• AIM OF THE TASK:
Only the lines below between the ones containing "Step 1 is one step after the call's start" and "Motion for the", inclusive, are to be reproduced, each exactly as it stands.

• DATA TO USE:
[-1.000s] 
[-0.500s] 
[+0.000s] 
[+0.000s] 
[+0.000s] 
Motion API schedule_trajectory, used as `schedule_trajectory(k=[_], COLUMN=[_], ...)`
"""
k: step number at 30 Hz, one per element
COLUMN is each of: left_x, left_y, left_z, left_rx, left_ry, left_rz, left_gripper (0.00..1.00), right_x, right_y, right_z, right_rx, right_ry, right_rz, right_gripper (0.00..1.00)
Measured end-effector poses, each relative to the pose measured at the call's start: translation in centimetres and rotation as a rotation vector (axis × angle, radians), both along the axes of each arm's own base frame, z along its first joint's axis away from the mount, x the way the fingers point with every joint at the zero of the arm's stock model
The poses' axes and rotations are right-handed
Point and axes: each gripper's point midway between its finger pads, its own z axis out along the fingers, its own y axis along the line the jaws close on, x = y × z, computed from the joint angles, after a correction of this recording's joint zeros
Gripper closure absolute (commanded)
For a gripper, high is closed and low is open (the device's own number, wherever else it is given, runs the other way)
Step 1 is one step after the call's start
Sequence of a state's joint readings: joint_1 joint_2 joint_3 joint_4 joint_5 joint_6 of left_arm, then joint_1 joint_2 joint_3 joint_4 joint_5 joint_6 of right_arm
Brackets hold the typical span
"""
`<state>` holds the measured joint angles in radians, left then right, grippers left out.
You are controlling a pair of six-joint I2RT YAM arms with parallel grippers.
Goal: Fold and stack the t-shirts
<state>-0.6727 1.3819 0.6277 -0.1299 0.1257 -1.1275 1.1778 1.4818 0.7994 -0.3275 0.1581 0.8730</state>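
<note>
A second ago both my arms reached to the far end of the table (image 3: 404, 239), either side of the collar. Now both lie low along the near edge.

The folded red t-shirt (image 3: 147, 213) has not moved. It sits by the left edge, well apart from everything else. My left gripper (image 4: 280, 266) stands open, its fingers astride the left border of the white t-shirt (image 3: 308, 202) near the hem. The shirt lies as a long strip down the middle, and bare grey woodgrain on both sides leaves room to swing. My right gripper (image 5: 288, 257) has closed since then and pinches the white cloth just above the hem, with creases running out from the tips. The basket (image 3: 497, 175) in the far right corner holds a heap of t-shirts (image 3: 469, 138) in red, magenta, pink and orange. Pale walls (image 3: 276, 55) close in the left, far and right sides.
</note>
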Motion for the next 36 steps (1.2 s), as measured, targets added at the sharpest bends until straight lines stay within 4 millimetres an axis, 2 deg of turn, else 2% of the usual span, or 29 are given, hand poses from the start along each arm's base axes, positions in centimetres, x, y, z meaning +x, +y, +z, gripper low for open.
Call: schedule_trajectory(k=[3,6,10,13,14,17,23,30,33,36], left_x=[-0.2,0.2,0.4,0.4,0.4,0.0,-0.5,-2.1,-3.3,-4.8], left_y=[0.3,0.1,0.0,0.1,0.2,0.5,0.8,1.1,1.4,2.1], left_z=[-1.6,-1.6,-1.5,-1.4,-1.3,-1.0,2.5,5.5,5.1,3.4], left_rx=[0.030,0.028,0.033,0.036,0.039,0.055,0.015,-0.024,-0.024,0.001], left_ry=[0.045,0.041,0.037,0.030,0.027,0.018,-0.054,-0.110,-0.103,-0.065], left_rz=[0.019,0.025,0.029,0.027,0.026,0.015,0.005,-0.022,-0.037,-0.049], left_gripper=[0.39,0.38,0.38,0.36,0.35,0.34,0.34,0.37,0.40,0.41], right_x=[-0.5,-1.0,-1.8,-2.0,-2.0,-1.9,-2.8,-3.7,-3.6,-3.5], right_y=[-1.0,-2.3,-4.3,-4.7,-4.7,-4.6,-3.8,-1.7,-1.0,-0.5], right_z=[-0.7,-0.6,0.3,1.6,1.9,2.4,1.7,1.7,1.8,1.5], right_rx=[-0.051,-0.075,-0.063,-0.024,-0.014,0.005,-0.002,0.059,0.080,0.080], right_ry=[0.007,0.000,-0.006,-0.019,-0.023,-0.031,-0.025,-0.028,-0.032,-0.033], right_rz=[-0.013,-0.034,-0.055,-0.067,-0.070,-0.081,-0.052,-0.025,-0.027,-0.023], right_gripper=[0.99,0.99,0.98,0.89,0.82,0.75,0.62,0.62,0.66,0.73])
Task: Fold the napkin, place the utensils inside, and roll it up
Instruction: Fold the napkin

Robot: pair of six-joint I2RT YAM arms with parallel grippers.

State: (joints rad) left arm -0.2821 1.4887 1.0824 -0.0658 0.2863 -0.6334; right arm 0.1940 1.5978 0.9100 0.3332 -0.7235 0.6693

• WRITTEN ANSWER:
Step 1 is one step after the call's start
Sequence of a state's joint readings: joint_1 joint_2 joint_3 joint_4 joint_5 joint_6 of left_arm, then joint_1 joint_2 joint_3 joint_4 joint_5 joint_6 of right_arm
Brackets hold the typical span
"""
`<state>` holds the measured joint angles in radians, left then right, grippers left out.
You are controlling a pair of six-joint I2RT YAM arms with parallel grippers.
Goal: Fold and stack the t-shirts
<state>-0.6727 1.3819 0.6277 -0.1299 0.1257 -1.1275 1.1778 1.4818 0.7994 -0.3275 0.1581 0.8730</state>
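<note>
A second ago both my arms reached to the far end of the table (image 3: 404, 239), either side of the collar. Now both lie low along the near edge.

The folded red t-shirt (image 3: 147, 213) has not moved. It sits by the left edge, well apart from everything else. My left gripper (image 4: 280, 266) stands open, its fingers astride the left border of the white t-shirt (image 3: 308, 202) near the hem. The shirt lies as a long strip down the middle, and bare grey woodgrain on both sides leaves room to swing. My right gripper (image 5: 288, 257) has closed since then and pinches the white cloth just above the hem, with creases running out from the tips. The basket (image 3: 497, 175) in the far right corner holds a heap of t-shirts (image 3: 469, 138) in red, magenta, pink and orange. Pale walls (image 3: 276, 55) close in the left, far and right sides.
</note>
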Motion for the next 36 steps (1.2 s), as measured, targets added at the sharpest bends until straight lines stay within 4 millimetres an axis, 2 deg of turn, else 2% of the usual span, or 29 are given, hand poses from the start along each arm's base axes, positions in centimetres, x, y, z meaning +x, +y, +z, gripper low for open.

The given output is complete.